Natilee Brown-Van, principal at Heritage Preparatory Charter School in southwest Atlanta, said the funding will be a financial lifeline for a schools like hers, which was denied a charter at the district level and receives no local property tax funds.

Elizabeth Hooper, the parent of a public high school student in Alpharetta, said amendment backers are not spelling out what specific problems in traditional public schools charter schools are supposed to fix.

Hooper is among those who say the actual ballot question — “Shall the Constitution of Georgia be amended to allow state or local approval of public charter schools upon the request of local communities?” — is misleading because it gives the impression that the state is not currently approving charter applications.

Eric Gray, communications director for the Democratic Party of Georgia, said that’s because voters have not been given the facts. “We have found that once people realize these charter schools take money from the public school systems, their opinions change,” Gray said.

The Democratic Party question “was worded in a way to have people say ‘no’ and yet 250,000 Democrats still voted to give parents more options,” said Tim Melton, vice president of legislative affairs for StudentsFirst, a California-based education group that backs passage of the Georgia amendment.

“I think the handwriting is on the wall,” Melton said, predicting passage of the amendment in November.

–From Maureen Downey, for the AJC Get Schooled blog

87 comments Add your comment

Beverly Fraud

August 8th, 2012
10:37 pm

Does anybody have any doubt that Paul the Octopus (of World Cup fame) could do a better job approving charter schools that either state or local boards?

Bernie

August 8th, 2012
10:51 pm

The short term gain to be garnered for the States authorization and expansion of Charter Schools, will only put a further strain on the already strained and critical educational budgets that exists today.
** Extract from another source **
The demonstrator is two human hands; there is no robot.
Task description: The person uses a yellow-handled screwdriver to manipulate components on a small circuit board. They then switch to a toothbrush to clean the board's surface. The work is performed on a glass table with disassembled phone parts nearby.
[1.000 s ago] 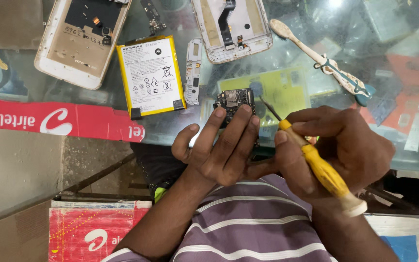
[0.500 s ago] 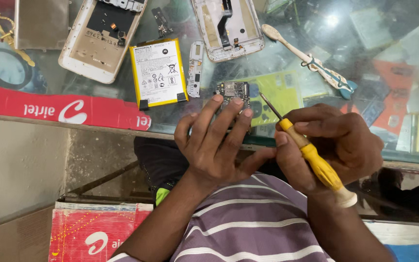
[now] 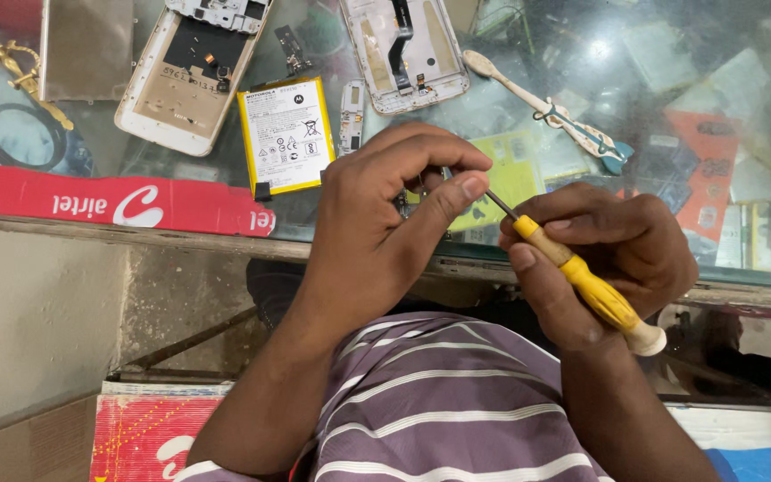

This passage will only set the stage for a already planned school voucher system that is in the works. That unproven plan will
further decimate the public education system and you can count on the fact it will be the State Of Georgia’s death blow to public education as we know it!

The needs of the many will be sacrificed for the selfishness of the Few!

15years or so from now, those left behind will be the future criminals of tomorrow!
Unfortunately, a sizable number of those successful few will be their chosen victims!
Lets hope and pray that your child will not be among their victims!

Go ahead…..Lets Roll the dice and see how it turns out!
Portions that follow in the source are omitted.